まず「企業に対して従業員数に応じた一定数の障害者雇用を義務付けする。」ですが、
一昨年の平成30年4月の法律改定により、民間企業に対して全従業員数の2.2%の障害者雇用率アップを義務付けました。
(平成29度の2.0%から0.2%引上げ)
ちなみに、雇用義務化のスタートは昭和51年で法定雇用率1.5%、
それから徐々にアップしていき現在2.2%となっています。
更に来年の令和3年には再度2.3%へ雇用率引き上げが決定しています。
つまり、44人の社員がいる企業は、最低でも1人の障害者雇用を行う必要があるということです。
実はこの「法定雇用率」、
雇用率が未達成の場合には企業に対して不足する人数に応じて
1人につき月額50,000円の雇用納付金の徴収という罰則があります。
逆に障害者雇用率を超えて常時雇用している場合は、
超過人数に応じて1人につき月額27,000円の雇用調整金が支給されます。
(雇用納付金制度)
このような制度もあり、企業の人事担当者は、
この「法定雇用率」の動向に注目し、雇用率算出月(毎年6月)には
自社の雇用率が提出しなければならないのです。
でもこれ私は、、
企業側が、
「障害者雇用率が未達だと金額徴収されるから雇用しなきゃ。
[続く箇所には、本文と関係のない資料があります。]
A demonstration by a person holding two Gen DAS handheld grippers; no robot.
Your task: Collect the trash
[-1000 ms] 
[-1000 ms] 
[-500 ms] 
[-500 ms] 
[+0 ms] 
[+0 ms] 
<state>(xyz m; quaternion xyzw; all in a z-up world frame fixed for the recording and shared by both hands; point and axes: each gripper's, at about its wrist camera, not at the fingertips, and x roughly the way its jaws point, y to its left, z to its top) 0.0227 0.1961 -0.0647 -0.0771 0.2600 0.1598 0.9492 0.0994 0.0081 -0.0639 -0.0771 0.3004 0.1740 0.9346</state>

」とか
「超過雇用で給付金がもらえるから雇用しよう」、、、
っておかしいんじゃないの?と思ってしまいます。
「お金」で雇用を推進するのがどうなのか疑問視したいところです。
本当に目指すべきは、
雇用納付金制度などあろうが無かろうが、
障害者雇用であろうが無かろうが、
それぞれの能力と可能性を活かし、適材適所で働ける環境創りを、
会社として、社会として、国として、取り組むべきだと、そう思います。
ですが、、今の現実として、
このような企業に対する雇用推進対策があることを
認識しておくと良いかと思います。
長くなりそうなので今日はこのへんで、
続きはまた今後、本日のポイントおさらいです。
1.障害者の雇用促進は大きく分けて3つの対策がある。
2.企業に対して法定雇用率を義務付け、成果に応じた罰則や雇用納付金制度もある。
3.企業側は雇用者それぞれの能力と可能性を活かした環境創りが大切である。
必ずくる未来を信じて、また次回です。